The risk and expense to the organization are potential legal liability and loss of reputation. At times the organization’s borrowed asset or equipment may be used to compete with the organization. An employee may borrow equipment to perform side jobs for himself rather than for his employer.

Suppose a company van was borrowed by an employee to use for a weekend side project. The signage on the van would have the company’s logo and name. If something goes wrong with the job, the customer would seek corrective actions from the company, as they believe it was authorized. In the event of an accident involving the company vehicle, the company’s insurance would get involved. Coverage may be an issue depending on the insurance policy.

Unconcealed Misappropriations

This type of theft of assets is the easiest to perform. Just take the goods and walk away. There is no attempt to adjust the books and records to conceal the action. A variation of this is to short-ship goods to customers. A short shipment is when items are listed in the shipping document but not included in the shipment and not received by the recipient.

When an accomplice is involved, there could be false sales made. The employee does not enter the sale in the register and just gives the goods to the accomplice. There may be a nominal amount of money paid or appeared to be paid with a credit card so that the sale transaction looks normal to observers or security cameras.
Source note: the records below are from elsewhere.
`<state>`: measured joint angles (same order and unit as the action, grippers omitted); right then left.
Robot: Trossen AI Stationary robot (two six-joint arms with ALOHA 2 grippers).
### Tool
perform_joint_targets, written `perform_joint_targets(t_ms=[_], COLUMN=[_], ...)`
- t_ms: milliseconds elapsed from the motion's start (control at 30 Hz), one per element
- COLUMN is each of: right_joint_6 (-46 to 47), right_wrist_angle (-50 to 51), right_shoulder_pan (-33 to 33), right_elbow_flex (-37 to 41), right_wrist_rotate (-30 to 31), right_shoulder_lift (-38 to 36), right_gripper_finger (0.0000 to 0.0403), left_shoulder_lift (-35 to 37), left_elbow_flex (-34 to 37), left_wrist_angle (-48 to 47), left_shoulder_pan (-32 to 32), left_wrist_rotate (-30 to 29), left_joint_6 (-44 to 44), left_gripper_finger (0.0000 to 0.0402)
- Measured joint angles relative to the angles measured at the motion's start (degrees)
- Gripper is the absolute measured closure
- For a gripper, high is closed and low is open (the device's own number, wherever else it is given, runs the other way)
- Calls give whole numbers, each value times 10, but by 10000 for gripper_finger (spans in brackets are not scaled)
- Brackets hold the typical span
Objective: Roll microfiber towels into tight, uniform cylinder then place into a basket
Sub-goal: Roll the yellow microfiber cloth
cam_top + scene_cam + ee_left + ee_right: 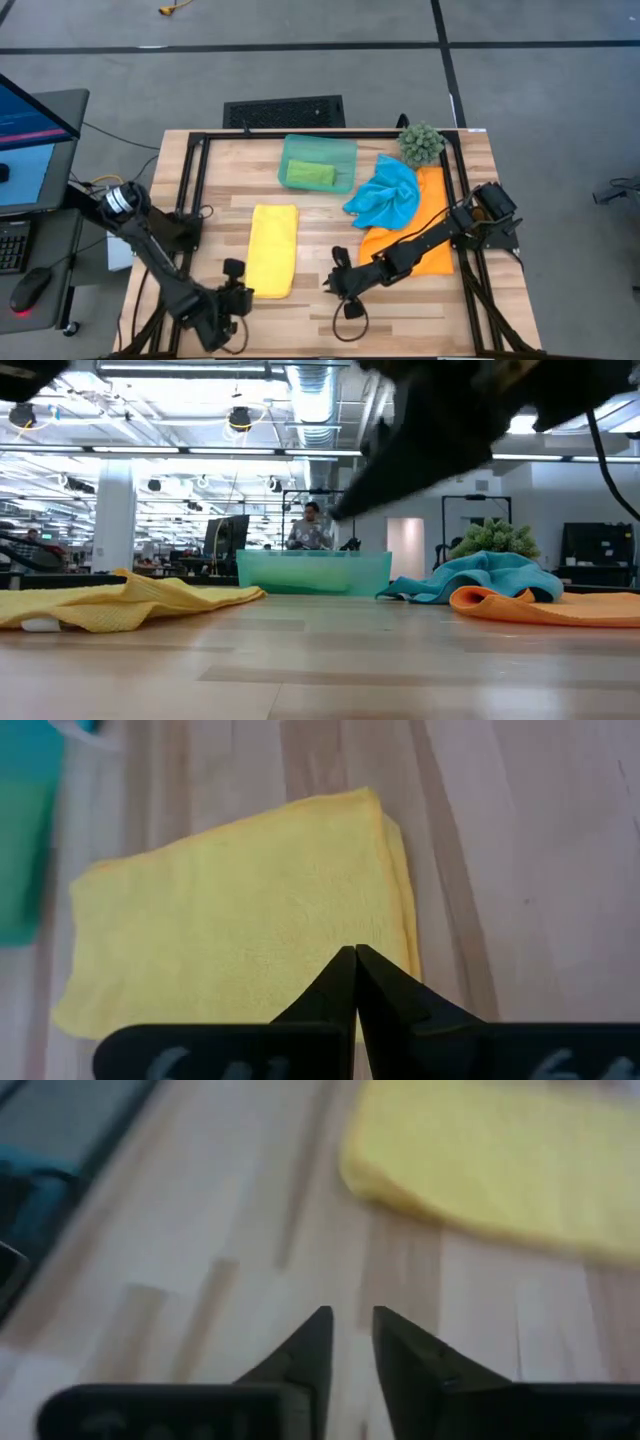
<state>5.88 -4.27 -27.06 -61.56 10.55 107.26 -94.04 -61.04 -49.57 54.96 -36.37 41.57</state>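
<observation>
The right gripper (331,280) hangs a little open over the bare desk (400,310), holding nothing. The left gripper (236,272) is closed and empty, at the near end of the yellow towel (272,248). That folded towel's long side runs from 6 to 12 o'clock. Farther off, the basket (340,150) holds the green towel (310,173).

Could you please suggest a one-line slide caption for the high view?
Green towel sits in the basket; yellow towel lies folded between both arms, blue towel crumpled over orange towel.
</observation>
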Motion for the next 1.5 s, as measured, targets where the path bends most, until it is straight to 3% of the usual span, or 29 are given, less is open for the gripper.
perform_joint_targets(t_ms=[267, 433, 700, 900, 1233, 1500], right_joint_6=[-139, -191, -265, -265, -165, -177], right_wrist_angle=[-131, -170, -266, -201, -98, -79], right_shoulder_pan=[8, 32, 43, 44, 71, 77], right_elbow_flex=[0, 0, -60, -130, -214, -214], right_wrist_rotate=[0, 0, -5, -2, -112, -124], right_shoulder_lift=[0, 0, 84, 151, 207, 207], right_gripper_finger=[195, 158, 162, 163, 163, 163], left_shoulder_lift=[1, 1, 1, 2, 2, 2], left_elbow_flex=[17, 17, 17, 32, 113, 173], left_wrist_angle=[1, 3, -9, -7, 111, 224], left_shoulder_pan=[27, 27, 27, 28, 28, 19], left_wrist_rotate=[-48, -46, -26, 35, 34, 30], left_joint_6=[61, 64, 96, 151, 105, 56], left_gripper_finger=[397, 357, 244, 179, 175, 178])
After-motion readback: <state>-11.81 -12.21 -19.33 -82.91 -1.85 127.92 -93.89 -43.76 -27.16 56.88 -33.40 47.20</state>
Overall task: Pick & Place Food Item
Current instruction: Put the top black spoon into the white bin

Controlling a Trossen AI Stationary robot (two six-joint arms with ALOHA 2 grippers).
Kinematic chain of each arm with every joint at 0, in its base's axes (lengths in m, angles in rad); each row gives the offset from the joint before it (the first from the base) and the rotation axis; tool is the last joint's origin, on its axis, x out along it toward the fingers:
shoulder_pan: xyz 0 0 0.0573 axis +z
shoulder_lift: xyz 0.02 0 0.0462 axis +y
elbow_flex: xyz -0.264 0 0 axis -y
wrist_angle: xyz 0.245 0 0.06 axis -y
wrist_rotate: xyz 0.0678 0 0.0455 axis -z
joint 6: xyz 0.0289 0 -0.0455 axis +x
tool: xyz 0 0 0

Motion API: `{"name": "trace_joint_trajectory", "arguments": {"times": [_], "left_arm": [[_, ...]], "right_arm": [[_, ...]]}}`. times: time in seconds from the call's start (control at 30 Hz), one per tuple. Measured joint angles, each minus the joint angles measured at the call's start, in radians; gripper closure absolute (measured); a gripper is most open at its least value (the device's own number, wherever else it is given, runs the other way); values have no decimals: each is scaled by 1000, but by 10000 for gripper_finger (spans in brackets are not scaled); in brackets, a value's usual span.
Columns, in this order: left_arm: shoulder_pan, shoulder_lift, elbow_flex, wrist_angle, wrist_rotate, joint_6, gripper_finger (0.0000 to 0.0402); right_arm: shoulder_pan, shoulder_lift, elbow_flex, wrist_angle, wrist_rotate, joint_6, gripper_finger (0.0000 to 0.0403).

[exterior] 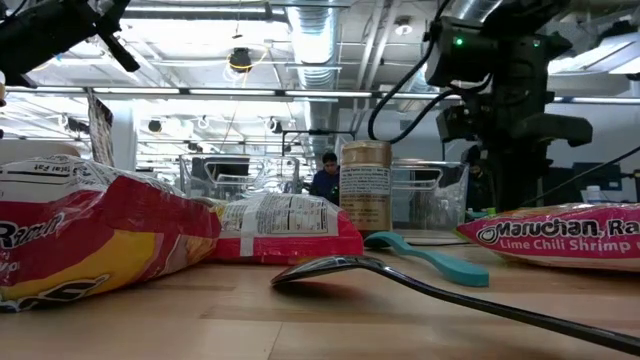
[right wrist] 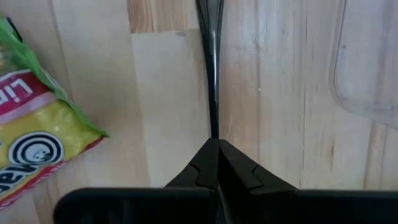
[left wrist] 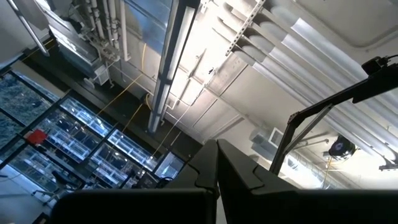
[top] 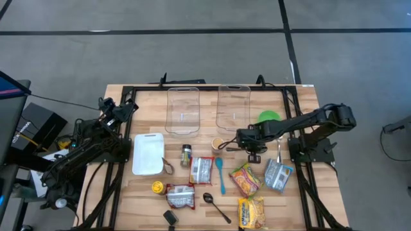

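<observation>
Several food packets lie on the wooden table: a ramen packet (top: 246, 178) (right wrist: 37, 143), another (top: 252, 212), a red-and-white packet (top: 201, 170) and a silver pouch (top: 278, 174). A spice jar (top: 186, 154) stands upright near them. My right gripper (top: 250, 144) (right wrist: 217, 149) points straight down over the table's middle, shut, just beyond the first ramen packet. A slim dark utensil (right wrist: 211, 68) lies on the wood and runs away from its fingertips. My left gripper (top: 128, 108) (left wrist: 217, 168) is shut, raised at the table's left and aimed up at the ceiling. My right gripper's shut fingertips (right wrist: 205, 158) stand from above at the near end of the slim dark utensil (right wrist: 213, 127). I cannot tell whether they touch it. The utensil lies flat on the table.
Two clear containers (top: 183, 109) (top: 232, 106) stand at the far edge, with a green disc (top: 270, 117) beside them. A white tray (top: 148, 154), a small cup (top: 218, 143), a teal spoon (top: 220, 174) and a black spoon (top: 215, 205) lie around the packets.
</observation>
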Motion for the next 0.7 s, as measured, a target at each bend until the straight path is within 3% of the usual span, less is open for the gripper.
{"name": "trace_joint_trajectory", "arguments": {"times": [0.47, 0.7], "left_arm": [[0, 0, 0, 0, -1, 0, 402], [0, 0, 0, 0, 0, 0, 402]], "right_arm": [[4, -13, 0, 6, -9, -2, 403], [36, -105, -1, -10, 20, 58, 403]]}}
Another use of an accomplice is to return merchandise for refunds of good stolen by the employee.

Unconcealed misappropriations can occur during regular business hours in plain sight of other employees. Most people would assume that their coworker is removing the asset or merchandise as part of their duties, especially if perpetrated by long-time, trusted employees. Even if some suspect that the action is not legitimate, they might not interfere for a number of reasons.

  • It is merely a suspicion.
  • Poor employee–management relationship.
  • Lack of a whistleblowing process.
  • The perpetrator holds a senior position.
  • Employees do not want to get involved as they feel it is not their responsibility.

Transfer of Assets

The employee requests material to be used in a project. The project may be a fabrication where the employee can then keep all the requested material. If it is for a legitimate project, an excess amount may be requisitioned and the difference needed for the job is retained by the employee. This type of scheme requires no inventory record concealment as the requisition authorizes the reduction of inventory on hand.

Falsified transfer authorizations forms would allow for the removal of goods from the stockroom or warehouse area. The physical removal process can be done in plain sight as this is part of the normal work flow.

Proprietary Information

Intangible assets such as proprietary information are subject to misappropriations also. This type of asset is difficult to protect because restricting access prevents employees from doing their jobs. Unlike tangible assets where people have an idea of the value of the assets, people do not normally see any dollar value attached to information and may not handle it with care like cash. Likely, the information is only valuable to competitors. Sensitive information includes customer information, formulas, trade secrets, marketing strategies, products, and expansion developments.